Stalking and criminal harassment are very similar crimes in Massachusetts. Both crimes require "a knowing pattern of conduct or series of acts over a period of time directed at a specific person, which seriously alarms that person and would cause a reasonable person to suffer substantial emotional distress."  You can be guilty of stalking or harassment no matter how you commit the alarming conduct, whether in person, by phone, text message, fax or otherwise.

Stalking is far more serious with graver punishment.  Stalking is different from criminal harassment because it also requires that the accused "makes a threat with the intent to place the person in imminent fear of death or bodily injury."  M.G.L. ch. 265, §43.  Stalking is a felony.  You can be sentenced to five years in state prison if you are found guilty of a first offense.  A second offense carries a mandatory minimum sentence of two years in the ouse of correction or state prison.   Stalking when there is a protection order or abuse prevention order in effect has a mandatory minimum sentence of one year in the house of correction or state prison. 

Harassment is still a serious offense.  Unlike stalking, a person does not need to make a threat to be guilty of harassment in Massachusetts.  While it is a misdemeanor, harassment carries a maximum two-and-one-half year penalty in the house of correction.  

Intimidation of a Witness (Mass.
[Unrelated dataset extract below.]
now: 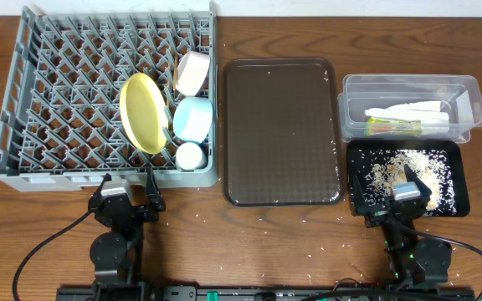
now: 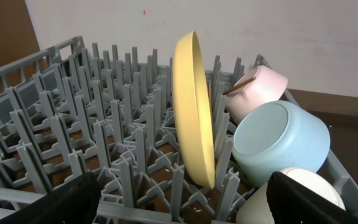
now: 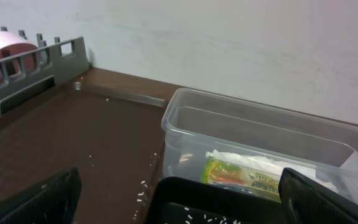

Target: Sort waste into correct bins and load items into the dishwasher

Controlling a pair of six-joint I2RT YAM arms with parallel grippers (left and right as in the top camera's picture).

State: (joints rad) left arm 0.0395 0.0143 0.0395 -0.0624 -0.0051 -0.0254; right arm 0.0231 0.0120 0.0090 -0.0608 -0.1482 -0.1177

Gen. Laws ch. 268, §13B).

Massachusetts domestic violence prosecutions often include a charge of "intimidation of a witness" under section 13B of General Laws 268 that was intended to make it a crime to attempt to interfere with a pending or potential court case, whether criminal or civil.  Our courts of appeal have interpreted parts of the law to include trying to prevent a person from contacting the police even if there is no criminal case in existence at the time.  This can be done by threats, violence, harassment, intimidation, misleading a person or even making promises or bribes.

A common scenario in these cases occurs when a domestic partner grabs the telephone from the victim during an argument, or makes a comment designed to convince the other not to contact the police.

Intimidation of a Witness in Massachusetts is a serious felony.  You can be punished  by up to ten years in state prison if you are found guilty of this offense.

Strangulation or Suffocation (Mass. Gen. Laws ch. 265, §15D).

It has always been a crime in Massachusetts to commit an assault and battery, or an attempted murder, by grabbing somebody's neck or throat.  In 2014, as part of a larger domestic violence initiative, our legislature made this a specific crime. You commit this offense if you cause the"intentional interference of the normal breathing or circulation of blood by applying substantial pressure on the throat or neck of another," or, in "suffocation," if you cause "the intentional interference of the normal breathing or circulation of blood by blocking the nose or mouth of another." 

Strangulation or Suffocation in Massachusetts is a serious felony.  You can be sentenced to up to five years in prison.  A second offense of this crime carries a maximum penalty of ten years in state prison.  You can also be sentenced to ten years in state prison for an "aggravated" commission of this offense, which involves committing the crime against a pregnant woman or causing serious bodily injury, or if the accused was a defendant in a protection or restraining order.